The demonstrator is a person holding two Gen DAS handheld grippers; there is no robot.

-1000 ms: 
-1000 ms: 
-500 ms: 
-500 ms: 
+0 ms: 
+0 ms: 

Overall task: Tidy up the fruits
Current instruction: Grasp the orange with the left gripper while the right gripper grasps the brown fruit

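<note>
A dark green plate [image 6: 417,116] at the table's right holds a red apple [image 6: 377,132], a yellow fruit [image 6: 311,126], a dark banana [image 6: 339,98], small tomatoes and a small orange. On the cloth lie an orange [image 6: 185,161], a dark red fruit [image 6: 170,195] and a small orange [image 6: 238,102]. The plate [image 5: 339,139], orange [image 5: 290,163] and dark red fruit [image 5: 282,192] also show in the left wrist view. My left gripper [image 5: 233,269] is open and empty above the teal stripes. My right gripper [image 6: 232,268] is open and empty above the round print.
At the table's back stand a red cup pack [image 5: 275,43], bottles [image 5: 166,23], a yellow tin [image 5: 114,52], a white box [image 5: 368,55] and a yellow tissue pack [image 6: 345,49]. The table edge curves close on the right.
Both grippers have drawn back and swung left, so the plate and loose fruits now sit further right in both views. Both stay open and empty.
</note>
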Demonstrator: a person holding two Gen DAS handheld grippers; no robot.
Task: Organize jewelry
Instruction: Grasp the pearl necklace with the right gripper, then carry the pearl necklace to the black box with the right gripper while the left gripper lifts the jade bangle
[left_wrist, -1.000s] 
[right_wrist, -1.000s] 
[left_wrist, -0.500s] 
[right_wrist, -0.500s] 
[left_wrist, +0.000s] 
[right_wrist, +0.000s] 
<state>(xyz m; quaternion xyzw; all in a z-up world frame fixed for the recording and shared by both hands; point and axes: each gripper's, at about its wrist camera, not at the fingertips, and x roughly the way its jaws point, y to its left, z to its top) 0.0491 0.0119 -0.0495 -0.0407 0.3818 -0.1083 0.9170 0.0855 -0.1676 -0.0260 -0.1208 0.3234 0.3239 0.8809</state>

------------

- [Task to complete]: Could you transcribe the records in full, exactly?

- [Finished task]:
The demonstrator is a person holding two Gen DAS handheld grippers; there is no robot.

-1000 ms: 
-1000 ms: 
-500 ms: 
-500 ms: 
+0 ms: 
+0 ms: 

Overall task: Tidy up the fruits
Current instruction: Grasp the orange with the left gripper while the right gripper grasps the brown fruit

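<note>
A dark green plate [image 6: 417,116] at the table's right holds a red apple [image 6: 377,132], a yellow fruit [image 6: 311,126], a dark banana [image 6: 339,98], small tomatoes and a small orange. On the cloth lie an orange [image 6: 185,161], a dark red fruit [image 6: 170,195] and a small orange [image 6: 238,102]. The plate [image 5: 339,139], orange [image 5: 290,163] and dark red fruit [image 5: 282,192] also show in the left wrist view. My left gripper [image 5: 233,269] is open and empty above the teal stripes. My right gripper [image 6: 232,268] is open and empty above the round print.
At the table's back stand a red cup pack [image 5: 275,43], bottles [image 5: 166,23], a yellow tin [image 5: 114,52], a white box [image 5: 368,55] and a yellow tissue pack [image 6: 345,49]. The table edge curves close on the right.
Both grippers have drawn back and swung left, so the plate and loose fruits now sit further right in both views. Both stay open and empty.
</note>
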Demonstrator: a person holding two Gen DAS handheld grippers; no robot.
Task: Organize jewelry
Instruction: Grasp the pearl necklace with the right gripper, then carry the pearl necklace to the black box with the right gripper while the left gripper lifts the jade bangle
[left_wrist, -1.000s] 
[right_wrist, -1.000s] 
[left_wrist, -0.500s] 
[right_wrist, -0.500s] 
[left_wrist, +0.000s] 
[right_wrist, +0.000s] 
<state>(xyz m; quaternion xyzw; all in a z-up world frame fixed for the recording and shared by both hands; point and axes: each gripper's, at about its wrist camera, not at the fingertips, and x roughly the way its jaws point, y to its left, z to its top) 0.0491 0.0119 -0.0495 -0.0407 0.3818 -0.1083 0.9170 0.0855 -0.1676 -0.0260 -0.1208 0.3234 0.3239 0.8809</state>

Nothing further is needed for this exercise.